Теперь стала заметна разница между ними. Эта была не так высока ростом и
больше горбилась, возможно из-за артрита. Женщины исчезли, а Джон, начиная
беспокоиться, поднялся и уже направился было к гостинице, когда появилась
Лора.
- Ну, скажу я, ты не очень торопилась, - начал он, но, увидя выражение
ее лица, запнулся, а потом спросил: - В чем дело? Что произошло?
Джон сразу понял, что случилось что-то плохое. Лора была в состоянии
почти шока. Неуверенной походкой она направилась к столу, из-за которого он
только что вышел, и села. Поставив стул рядом, Джон тоже уселся и взял жену
за руку.
- Дорогая, в чем дело? Скажи, тебе нехорошо?
Лора покачала головой, а потом повернулась и посмотрела на мужа.
Выражение оцепенения, которое Джон заметил вначале, сменилось какой-то
тайной восторженностью.
- Это просто чудесно, - медленно заговорила Лора. - Произошла самая
удивительная вещь. Ты знаешь, она не умерла, она все еще с нами. Вот почему
эти две сестры так на нас смотрели. Они видели Кристину.
"О, Господи! - подумал Джон. - Вот чего я всегда боялся. Она сошла с
ума. Что мне делать? Как с этим справиться?"
- Лора, радость моя, - начал он, с трудом выдавливая из себя улыбку, -
пожалуй, нам лучше уйти. Я заплатил по счету, мы можем осмотреть собор,
немного побродить, а потом пора будет садиться на катер и возвращаться в
Венецию.
Лора его не слушала. Во всяком случае, слова не доходили до ее
сознания.
- Джон, любимый, - заговорила она, - я должна рассказать тебе, что
случилось. Я пошла за этой женщиной в туалет, как мы и решили. Она
причесывалась, а я вошла в кабинку. Потом вернулась и начала мыть руки. Она
тоже мыла руки у соседней раковины. Вдруг она повернулась ко мне и сказала с
сильным шотландским акцентом: "Не горюйте так. Моя сестра видела вашу
крошку. Девочка сидела между вами и вашим мужем и смеялась". Знаешь, милый,
я думала, что потеряю сознание. Да я почти и потеряла. К счастью, там
оказался стул, и я села. Женщина склонилась надо мной и погладила по голове.

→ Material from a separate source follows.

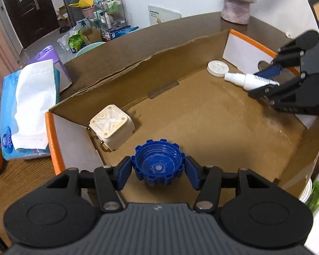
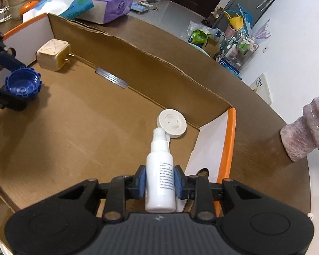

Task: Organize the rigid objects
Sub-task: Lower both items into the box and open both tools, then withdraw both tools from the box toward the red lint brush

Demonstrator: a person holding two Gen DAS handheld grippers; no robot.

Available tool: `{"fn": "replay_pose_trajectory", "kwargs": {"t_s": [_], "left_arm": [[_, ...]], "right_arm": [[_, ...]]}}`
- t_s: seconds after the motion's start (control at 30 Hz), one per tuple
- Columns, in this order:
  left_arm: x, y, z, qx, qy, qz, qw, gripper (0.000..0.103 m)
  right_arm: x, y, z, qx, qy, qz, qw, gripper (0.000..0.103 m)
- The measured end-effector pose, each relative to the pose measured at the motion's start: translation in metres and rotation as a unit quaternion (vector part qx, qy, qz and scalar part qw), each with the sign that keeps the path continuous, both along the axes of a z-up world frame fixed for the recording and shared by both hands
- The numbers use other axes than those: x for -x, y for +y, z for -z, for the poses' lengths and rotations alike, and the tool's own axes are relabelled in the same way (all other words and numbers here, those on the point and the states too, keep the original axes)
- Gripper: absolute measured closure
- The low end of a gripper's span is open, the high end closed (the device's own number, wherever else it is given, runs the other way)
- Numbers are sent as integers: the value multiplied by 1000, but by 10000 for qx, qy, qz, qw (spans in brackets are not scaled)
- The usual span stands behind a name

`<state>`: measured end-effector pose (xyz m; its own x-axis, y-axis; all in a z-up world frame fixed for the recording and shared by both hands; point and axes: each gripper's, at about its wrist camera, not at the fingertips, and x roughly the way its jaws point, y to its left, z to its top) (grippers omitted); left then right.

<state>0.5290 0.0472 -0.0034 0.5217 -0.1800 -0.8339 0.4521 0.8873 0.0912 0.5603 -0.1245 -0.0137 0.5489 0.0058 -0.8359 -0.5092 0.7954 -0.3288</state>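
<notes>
A shallow cardboard box (image 1: 212,114) lies on the wooden table, also seen in the right wrist view (image 2: 78,127). My left gripper (image 1: 158,171) is shut on a blue ribbed cap (image 1: 157,165), open side up, low over the box's near left part; the cap also shows in the right wrist view (image 2: 23,82). My right gripper (image 2: 159,181) is shut on a white spray bottle (image 2: 160,176), nozzle pointing at a white round lid (image 2: 173,125) in the box corner. The bottle (image 1: 248,80) and lid (image 1: 218,68) also show in the left wrist view. A cream plug adapter (image 1: 111,126) lies in the box.
Two tissue packs (image 1: 29,106) lie left of the box. A green spray bottle (image 1: 318,189) stands at the right near stacked white items. A pink fuzzy object (image 2: 308,133) sits on the table beyond the box. An orange (image 2: 28,6) and a glass jar (image 2: 17,0) are by the tissues.
</notes>
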Motion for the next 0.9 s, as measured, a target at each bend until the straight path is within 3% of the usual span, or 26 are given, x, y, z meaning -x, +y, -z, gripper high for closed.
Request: {"fn": "replay_pose_trajectory", "kwargs": {"t_s": [0.07,0.13,0.2,0.3,0.4,0.53,0.57,0.7,0.8,0.9], "left_arm": [[2,0,0,-10,-11,-50,10000,40],[6,3,-3,7,-11,-72,10000,33],[9,5,-8,81,-88,-213,9997,31],[27,14,-23,401,-326,-566,9971,29],[67,28,-48,775,-899,-919,9887,23],[134,43,-73,822,-1817,-1132,9733,17],[151,46,-76,857,-2073,-1205,9670,12],[202,43,-75,720,-2778,-1524,9457,12],[235,41,-63,925,-2901,-1493,9407,10],[265,40,-45,838,-3082,-1340,9381,5]], "right_arm": [[3,4,0,35,27,-42,10000,76],[7,4,-2,28,76,-63,9999,68],[11,4,-5,-44,127,-91,9999,62],[16,-1,-13,-297,172,-78,9994,62],[26,-7,-28,-652,50,-57,9978,61],[57,-18,-54,-1169,-376,-34,9924,57],[67,-21,-62,-1294,-534,-6,9902,57],[106,-33,-82,-1933,-1221,248,9732,53],[143,-39,-84,-2312,-1655,553,9571,46],[179,-47,-77,-2678,-1962,805,9398,43]]}}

Я не помню точно, что она говорила, но что-то о миге истины и радости,
острой, как меч. Что не надо бояться, что все будет хорошо. Они решились обо
всем мне рассказать, потому что видение было на редкость яркое. Да и
Кристина этого хотела. Джон, не смотри так. Клянусь, я ничего не выдумываю.